■ **Aim of the task**: For every line in the data below that contains "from", copy the line.

■ **Data excerpt**:
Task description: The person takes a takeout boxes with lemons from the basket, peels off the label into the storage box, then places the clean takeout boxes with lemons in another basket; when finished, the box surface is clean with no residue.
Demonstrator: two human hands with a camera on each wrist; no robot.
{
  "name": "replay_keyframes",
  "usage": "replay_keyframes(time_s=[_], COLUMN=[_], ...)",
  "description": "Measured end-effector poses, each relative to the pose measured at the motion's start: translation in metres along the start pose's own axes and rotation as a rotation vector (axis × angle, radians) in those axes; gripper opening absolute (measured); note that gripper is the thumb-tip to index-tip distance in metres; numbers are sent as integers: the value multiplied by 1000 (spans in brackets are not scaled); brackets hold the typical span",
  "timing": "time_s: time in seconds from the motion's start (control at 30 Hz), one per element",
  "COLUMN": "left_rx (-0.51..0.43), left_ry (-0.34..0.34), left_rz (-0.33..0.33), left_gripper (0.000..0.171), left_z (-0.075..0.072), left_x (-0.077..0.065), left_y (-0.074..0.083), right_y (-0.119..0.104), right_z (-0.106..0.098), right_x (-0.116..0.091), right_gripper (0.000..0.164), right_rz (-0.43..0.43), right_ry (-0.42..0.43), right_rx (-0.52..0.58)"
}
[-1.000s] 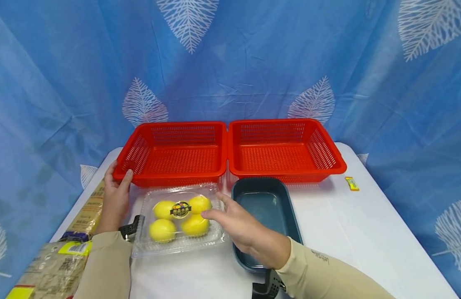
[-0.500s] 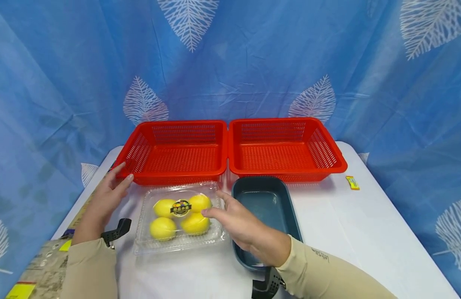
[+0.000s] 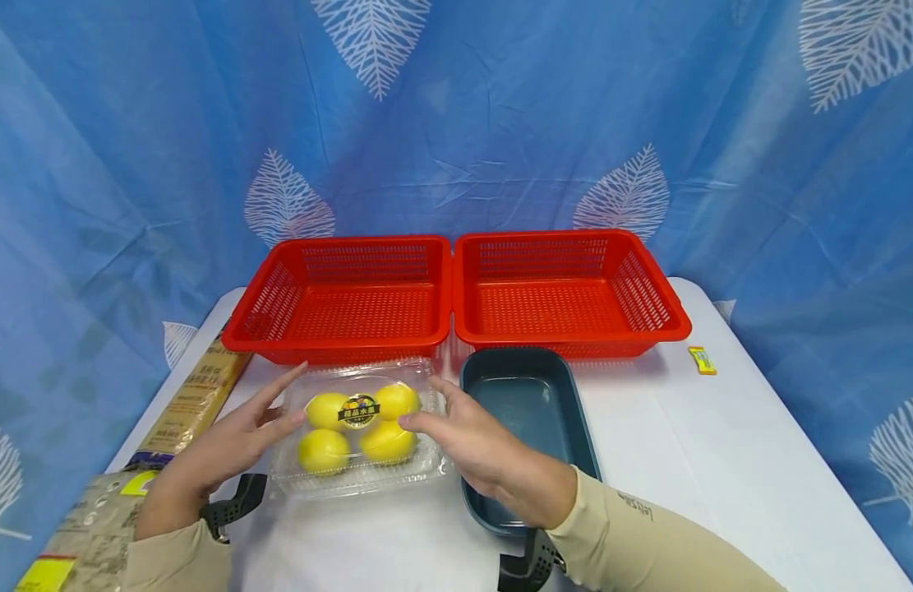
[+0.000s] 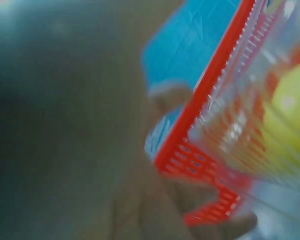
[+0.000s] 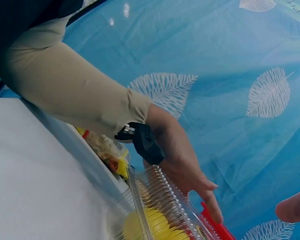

■ **Output of the exercise**:
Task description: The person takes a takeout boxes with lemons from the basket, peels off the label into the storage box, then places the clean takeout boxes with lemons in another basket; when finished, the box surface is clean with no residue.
  "timing": "time_s: time in seconds from the motion's start (control at 30 Hz), one per element",

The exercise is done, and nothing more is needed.